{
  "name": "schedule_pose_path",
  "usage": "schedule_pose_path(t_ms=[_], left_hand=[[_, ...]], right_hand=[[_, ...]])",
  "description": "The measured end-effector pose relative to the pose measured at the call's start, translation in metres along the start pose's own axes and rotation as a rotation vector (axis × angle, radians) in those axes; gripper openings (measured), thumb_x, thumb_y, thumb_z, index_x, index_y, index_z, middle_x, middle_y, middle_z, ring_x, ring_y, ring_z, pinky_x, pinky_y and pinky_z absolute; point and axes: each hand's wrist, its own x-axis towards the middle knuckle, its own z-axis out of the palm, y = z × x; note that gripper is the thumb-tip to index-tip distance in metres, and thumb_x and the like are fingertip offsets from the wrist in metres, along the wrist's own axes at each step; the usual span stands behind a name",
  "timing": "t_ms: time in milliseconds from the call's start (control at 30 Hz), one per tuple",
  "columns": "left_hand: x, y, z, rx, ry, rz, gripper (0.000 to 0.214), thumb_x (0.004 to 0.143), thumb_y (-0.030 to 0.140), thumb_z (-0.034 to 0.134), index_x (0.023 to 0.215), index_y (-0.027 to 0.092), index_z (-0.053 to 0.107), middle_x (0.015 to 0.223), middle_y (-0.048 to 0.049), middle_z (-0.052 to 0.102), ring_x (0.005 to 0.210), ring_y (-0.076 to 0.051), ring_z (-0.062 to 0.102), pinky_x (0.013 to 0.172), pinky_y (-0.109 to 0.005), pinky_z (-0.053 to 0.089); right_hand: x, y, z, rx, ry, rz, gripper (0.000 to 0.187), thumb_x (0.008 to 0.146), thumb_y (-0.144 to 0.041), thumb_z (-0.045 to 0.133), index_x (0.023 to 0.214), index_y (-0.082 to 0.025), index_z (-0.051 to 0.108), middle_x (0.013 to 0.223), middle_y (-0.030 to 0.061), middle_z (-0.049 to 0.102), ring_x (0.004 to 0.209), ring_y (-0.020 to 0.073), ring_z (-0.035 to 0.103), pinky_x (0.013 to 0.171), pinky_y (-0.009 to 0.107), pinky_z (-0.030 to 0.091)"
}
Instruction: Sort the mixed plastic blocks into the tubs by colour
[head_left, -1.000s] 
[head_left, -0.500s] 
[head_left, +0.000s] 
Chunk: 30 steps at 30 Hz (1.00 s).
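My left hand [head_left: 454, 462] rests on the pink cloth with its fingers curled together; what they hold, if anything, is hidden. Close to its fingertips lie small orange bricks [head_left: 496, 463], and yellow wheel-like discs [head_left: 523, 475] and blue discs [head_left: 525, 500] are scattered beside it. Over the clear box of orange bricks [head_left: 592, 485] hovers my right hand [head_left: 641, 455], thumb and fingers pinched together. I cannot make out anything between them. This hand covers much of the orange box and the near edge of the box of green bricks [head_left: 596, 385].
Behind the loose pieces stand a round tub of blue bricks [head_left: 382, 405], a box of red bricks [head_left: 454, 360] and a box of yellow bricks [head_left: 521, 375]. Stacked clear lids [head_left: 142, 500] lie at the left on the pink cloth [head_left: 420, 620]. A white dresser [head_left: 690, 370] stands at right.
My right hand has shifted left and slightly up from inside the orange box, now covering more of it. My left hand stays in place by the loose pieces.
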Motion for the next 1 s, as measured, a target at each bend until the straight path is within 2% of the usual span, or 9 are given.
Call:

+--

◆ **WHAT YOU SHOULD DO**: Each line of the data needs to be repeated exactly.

◆ **EXERCISE OUTPUT**:
{
  "name": "schedule_pose_path",
  "usage": "schedule_pose_path(t_ms=[_], left_hand=[[_, ...]], right_hand=[[_, ...]])",
  "description": "The measured end-effector pose relative to the pose measured at the call's start, translation in metres along the start pose's own axes and rotation as a rotation vector (axis × angle, radians) in those axes; gripper openings (measured), thumb_x, thumb_y, thumb_z, index_x, index_y, index_z, middle_x, middle_y, middle_z, ring_x, ring_y, ring_z, pinky_x, pinky_y and pinky_z absolute; point and axes: each hand's wrist, its own x-axis towards the middle knuckle, its own z-axis out of the palm, y = z × x; note that gripper is the thumb-tip to index-tip distance in metres, and thumb_x and the like are fingertip offsets from the wrist in metres, along the wrist's own axes at each step; the usual span stands behind a name",
  "timing": "t_ms: time in milliseconds from the call's start (control at 30 Hz), one per tuple",
  "columns": "left_hand: x, y, z, rx, ry, rz, gripper (0.000 to 0.214), thumb_x (0.004 to 0.143), thumb_y (-0.030 to 0.140), thumb_z (-0.034 to 0.134), index_x (0.023 to 0.215), index_y (-0.027 to 0.092), index_z (-0.053 to 0.107), middle_x (0.015 to 0.223), middle_y (-0.048 to 0.049), middle_z (-0.052 to 0.102), ring_x (0.005 to 0.210), ring_y (-0.076 to 0.051), ring_z (-0.062 to 0.102), pinky_x (0.013 to 0.172), pinky_y (-0.109 to 0.005), pinky_z (-0.053 to 0.089); right_hand: x, y, z, rx, ry, rz, gripper (0.000 to 0.187), thumb_x (0.008 to 0.146), thumb_y (-0.144 to 0.041), thumb_z (-0.045 to 0.133), index_x (0.023 to 0.214), index_y (-0.082 to 0.025), index_z (-0.051 to 0.108), middle_x (0.013 to 0.223), middle_y (-0.030 to 0.061), middle_z (-0.049 to 0.102), ring_x (0.004 to 0.209), ring_y (-0.020 to 0.073), ring_z (-0.035 to 0.103), pinky_x (0.013 to 0.171), pinky_y (-0.009 to 0.107), pinky_z (-0.030 to 0.091)"
}
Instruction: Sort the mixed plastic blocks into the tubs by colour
[head_left, -1.000s] 
[head_left, -0.500s] 
[head_left, +0.000s] 
Chunk: 30 steps at 30 Hz (1.00 s).
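My left hand [head_left: 454, 462] rests on the pink cloth with its fingers curled together; what they hold, if anything, is hidden. Close to its fingertips lie small orange bricks [head_left: 496, 463], and yellow wheel-like discs [head_left: 523, 475] and blue discs [head_left: 525, 500] are scattered beside it. Over the clear box of orange bricks [head_left: 592, 485] hovers my right hand [head_left: 641, 455], thumb and fingers pinched together. I cannot make out anything between them. This hand covers much of the orange box and the near edge of the box of green bricks [head_left: 596, 385].
Behind the loose pieces stand a round tub of blue bricks [head_left: 382, 405], a box of red bricks [head_left: 454, 360] and a box of yellow bricks [head_left: 521, 375]. Stacked clear lids [head_left: 142, 500] lie at the left on the pink cloth [head_left: 420, 620]. A white dresser [head_left: 690, 370] stands at right.
My right hand has shifted left and slightly up from inside the orange box, now covering more of it. My left hand stays in place by the loose pieces.
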Motion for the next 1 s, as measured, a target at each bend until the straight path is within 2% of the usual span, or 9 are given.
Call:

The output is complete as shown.